Boo Williams
- Williams signs an autograph in 2006

No. 82
- Positions: Tight end, Wide receiver

Personal information
- Born: June 22, 1979 (age 47) Tallahassee, Florida, U.S.
- Listed height: 6 ft 4 in (1.93 m)
- Listed weight: 265 lb (120 kg)

Career information
- High school: Lincoln (Tallahassee)
- College: Arkansas (1999-2000)
- NFL draft: 2001: undrafted

Career history
- New Orleans Saints (2001–2005); New York Giants (2006)*; Kansas City Brigade (2007–2008);
- * Offseason or practice squad member only

Career NFL statistics
- Receptions: 107
- Receiving yards: 1,143
- Receiving touchdowns: 12
- Stats at Pro Football Reference

Career AFL statistics
- Receptions: 45
- Receiving yards: 473
- Receiving touchdowns: 17
- Stats at ArenaFan.com

= Boo Williams =

American football player (born 1979)

Eddie Lee "Boo" Williams (born June 22, 1979) is an American former professional football player who was a tight end for the New Orleans Saints of the National Football League (NFL) from 2001 to 2004. He played college football for the Arkansas Razorbacks as a wide receiver.

==College career==
Williams played two seasons at Coffeyville Community College in Kansas, where he was a two-time All-American catching 83 passes for 1,687 yards and 21 touchdowns as a split end wide receiver. He then transferred to the University of Arkansas for the 1999 and 2000 seasons where he caught 80 receptions for 1,123 yards and 11 touchdowns.

==Professional career==

Pre-draft measurables
| Height | Weight | 40-yard dash | 10-yard split | 20-yard split | 20-yard shuttle | Three-cone drill | Vertical jump | Broad jump |
| 6 ft 4 in (1.93 m) | 237 lb (108 kg) | 4.72 s | 1.63 s | 2.73 s | 4.33 s | 7.10 s | 35+1⁄2 in (0.90 m) | 9 ft 11 in (3.02 m) |
Measurables are from the 2001 NFL Scouting Combine.

===New Orleans Saints===
Williams was signed as an undrafted free agent by the New Orleans Saints on April 26, 2001 and soon began a conversion to the tight end position. Waived in September, then signed off the practice squad on October 27, he played in his first NFL game October 28 and made his first start the following week. He finished his first NFL season with 20 receptions for 202 yards and 3 touchdowns.

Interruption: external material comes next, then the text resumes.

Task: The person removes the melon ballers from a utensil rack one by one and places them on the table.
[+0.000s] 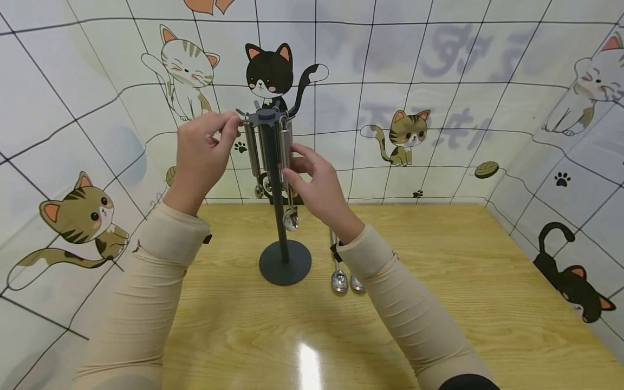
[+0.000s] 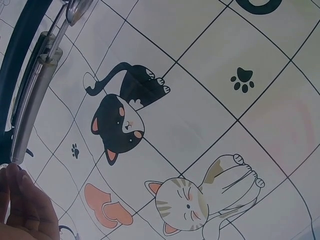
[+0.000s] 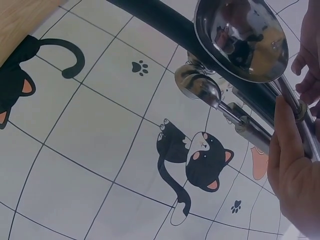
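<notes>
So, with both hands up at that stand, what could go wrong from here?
1. The stand is tall and slim; with the left hand at its top, a sideways pull might tip it.
2. The spoon in the right hand is close to other hanging utensils, so it could knock them loose.
3. The right sleeve partly covers two utensils on the table and might nudge them.

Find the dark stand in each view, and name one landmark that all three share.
Head: the dark stand is upright, left of centre.
Left wrist: only its pole shows, along the upper-left edge.
Right wrist: the pole slants rightward from the top, partly behind a spoon.
Shared landmark: the printed black-and-white cat with a white-tipped tail.
</notes>
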### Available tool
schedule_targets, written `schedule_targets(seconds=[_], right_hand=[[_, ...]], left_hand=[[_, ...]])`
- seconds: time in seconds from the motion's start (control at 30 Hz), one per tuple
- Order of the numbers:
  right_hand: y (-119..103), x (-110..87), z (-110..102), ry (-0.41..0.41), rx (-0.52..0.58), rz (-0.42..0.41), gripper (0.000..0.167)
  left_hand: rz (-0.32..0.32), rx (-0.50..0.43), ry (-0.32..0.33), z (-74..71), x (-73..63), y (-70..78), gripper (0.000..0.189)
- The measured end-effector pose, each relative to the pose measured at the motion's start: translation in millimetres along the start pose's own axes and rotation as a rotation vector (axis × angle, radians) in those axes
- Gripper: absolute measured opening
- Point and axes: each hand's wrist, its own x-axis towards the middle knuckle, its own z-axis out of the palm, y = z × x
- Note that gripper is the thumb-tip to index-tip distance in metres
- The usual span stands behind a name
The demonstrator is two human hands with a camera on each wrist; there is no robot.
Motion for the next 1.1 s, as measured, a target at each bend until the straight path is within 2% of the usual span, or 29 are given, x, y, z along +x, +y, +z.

Williams was the top pass-catching tight end for the Saints in 2002 with 13 receptions for 143 yards and 2 touchdowns. The following year he set career highs with 41 catches for 436 yards and 5 touchdowns, leading the NFC in touchdowns among tight ends. In 2004 Williams started a career-high 8 games.

Williams tore the ACL and MCL in his right knee during a 2005 preseason game and did not play the entire year. He was released by the Saints in February 2006.

===New York Giants===
Williams was signed by the New York Giants in June 2006 but waived before the regular season began.

===Kansas City Brigade===
On January 19, 2007, Williams signed with the Kansas City Brigade of the Arena Football League. On March 3, 2008, he was placed on recallable waivers by the Brigade.

==NFL career statistics==

Legend
| Bold | Career high |

| Year | Team | Games |  | Receiving |  |  |  |  |  |
| GP | GS | Tgt | Rec | Yds | Avg | Lng | TD |
| 2001 | NOR | 11 | 4 | 42 | 20 | 202 | 10.1 | 26 | 3 |
| 2002 | NOR | 16 | 3 | 31 | 13 | 143 | 11.0 | 32 | 2 |
| 2003 | NOR | 16 | 6 | 62 | 41 | 436 | 10.6 | 31 | 5 |
| 2004 | NOR | 16 | 7 | 75 | 33 | 362 | 11.0 | 22 | 2 |
|  |  | 59 | 20 | 210 | 107 | 1,143 | 10.7 | 32 | 12 |

==Life after football==
Williams struggled with a multitude of depression, anger, and anxiety issues after retiring from football, the cause of which he attributes to head trauma sustained during his NFL career. After nearly taking his own life in 2011, Williams spent four months at the Crosby Center in San Diego for diagnosis and treatment of the problems he was suffering from. Williams later worked with the Crosby Center to help other NFL players dealing with similar issues post-retirement.

Williams uses cannabis to treat the chronic pain and neurological problems that have resulted from his football career. As a member of the Gridiron Cannabis Coalition he has been active in speaking about his experience using cannabis as medicine and advocating for the NFL to change its policy.

Williams founded the Boo Williams Athletic Academy, an after-school program providing academic and athletic activities for children to engage in. He has also worked as a bounty hunter and appeared in two episodes of the reality TV show Dog and Beth: On the Hunt.